"""
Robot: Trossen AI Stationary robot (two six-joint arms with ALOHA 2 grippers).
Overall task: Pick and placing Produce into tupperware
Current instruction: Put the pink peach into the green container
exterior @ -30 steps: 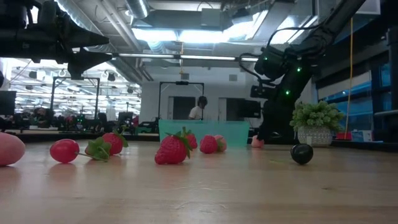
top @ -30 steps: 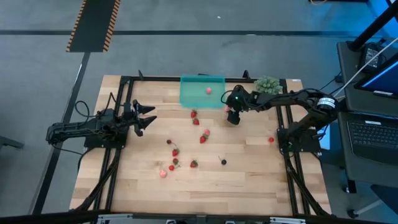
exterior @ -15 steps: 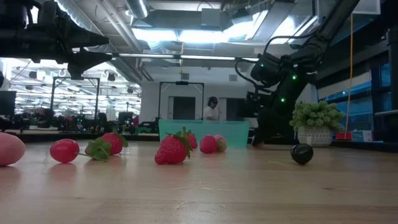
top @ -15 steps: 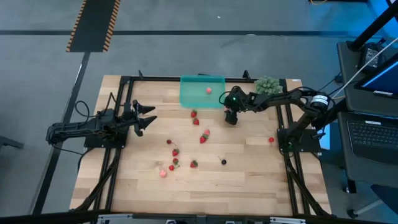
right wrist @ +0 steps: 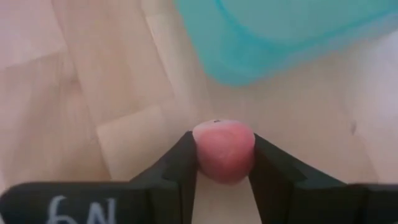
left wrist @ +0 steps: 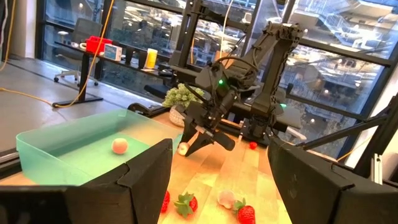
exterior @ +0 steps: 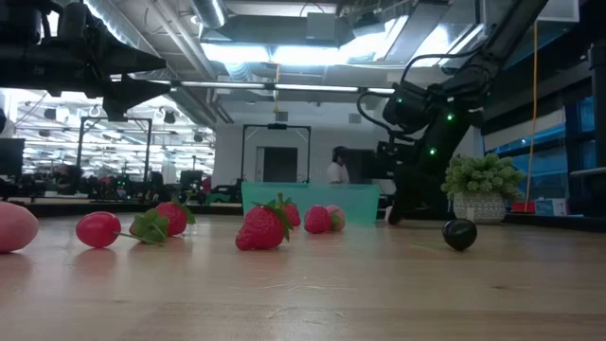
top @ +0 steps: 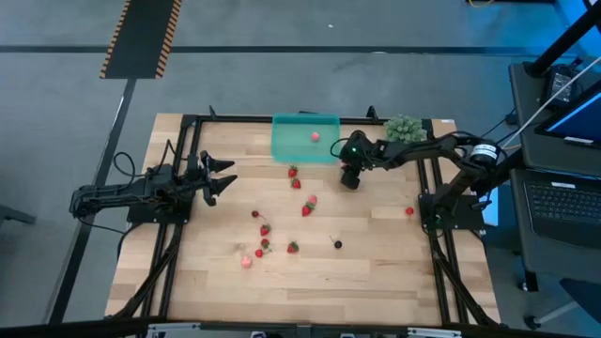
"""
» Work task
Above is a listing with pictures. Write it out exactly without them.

» Answer space
Robot: Trossen AI Stationary robot (two six-joint arms with ALOHA 2 grippers).
Overall task: Pick and placing Produce into tupperware
Current instruction: Put the pink peach into the green container
exterior @ -30 steps: 
top @ -30 steps: 
exterior @ -15 steps: 
top @ -15 steps: 
right wrist @ +0 steps: 
left wrist @ +0 steps: 
exterior @ +0 steps: 
top @ +0 steps: 

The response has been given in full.